* HOW TO COMPLETE THIS TASK: Reproduce only what lies between the first line of the material below and the line containing "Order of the", with both of those lines included and every line kept exact.
*** AVAILABLE DATA Section Begins ***
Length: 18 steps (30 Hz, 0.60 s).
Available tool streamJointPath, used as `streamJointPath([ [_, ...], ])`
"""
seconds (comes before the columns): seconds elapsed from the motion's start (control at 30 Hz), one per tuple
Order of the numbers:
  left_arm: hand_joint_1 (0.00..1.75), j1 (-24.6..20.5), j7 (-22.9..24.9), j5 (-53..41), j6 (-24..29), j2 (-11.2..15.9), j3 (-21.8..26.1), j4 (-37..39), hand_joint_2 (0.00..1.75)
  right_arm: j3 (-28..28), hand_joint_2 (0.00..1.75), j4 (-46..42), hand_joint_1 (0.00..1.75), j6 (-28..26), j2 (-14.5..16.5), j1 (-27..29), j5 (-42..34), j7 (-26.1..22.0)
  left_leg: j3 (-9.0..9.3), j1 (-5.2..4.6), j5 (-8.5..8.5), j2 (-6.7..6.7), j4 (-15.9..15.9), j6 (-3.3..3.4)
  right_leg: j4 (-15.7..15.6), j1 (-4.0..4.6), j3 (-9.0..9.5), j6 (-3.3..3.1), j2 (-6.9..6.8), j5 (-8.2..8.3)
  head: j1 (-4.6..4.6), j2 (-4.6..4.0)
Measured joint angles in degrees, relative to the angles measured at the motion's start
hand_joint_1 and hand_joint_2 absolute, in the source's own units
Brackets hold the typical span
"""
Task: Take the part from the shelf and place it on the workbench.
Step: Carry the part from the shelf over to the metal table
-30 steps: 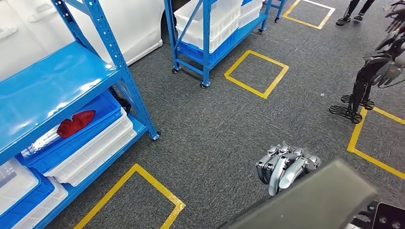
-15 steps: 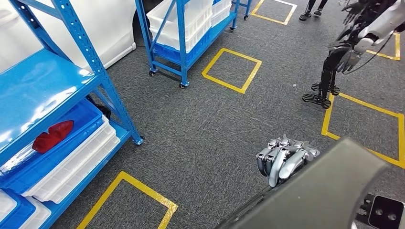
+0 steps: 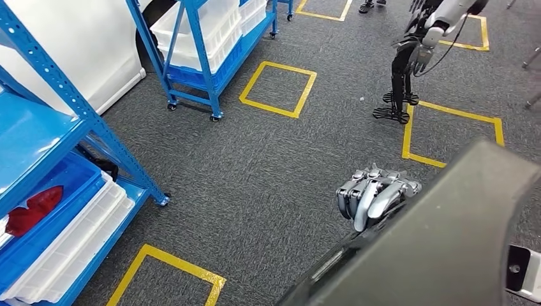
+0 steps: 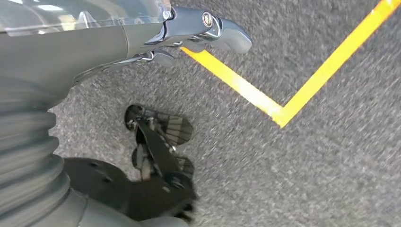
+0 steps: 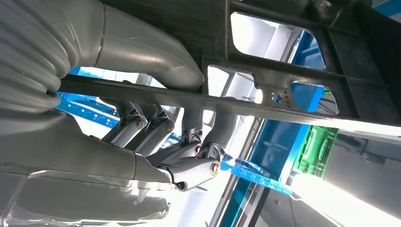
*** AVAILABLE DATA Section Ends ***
* TASK RESULT:
Length: 18 steps (30 Hz, 0.60 s).
Available tool streamJointPath, used as `streamJointPath([ [_, ...], ])`
"""
seconds (comes before the columns): seconds elapsed from the motion's start (control at 30 Hz), one per tuple
Order of the numbers:

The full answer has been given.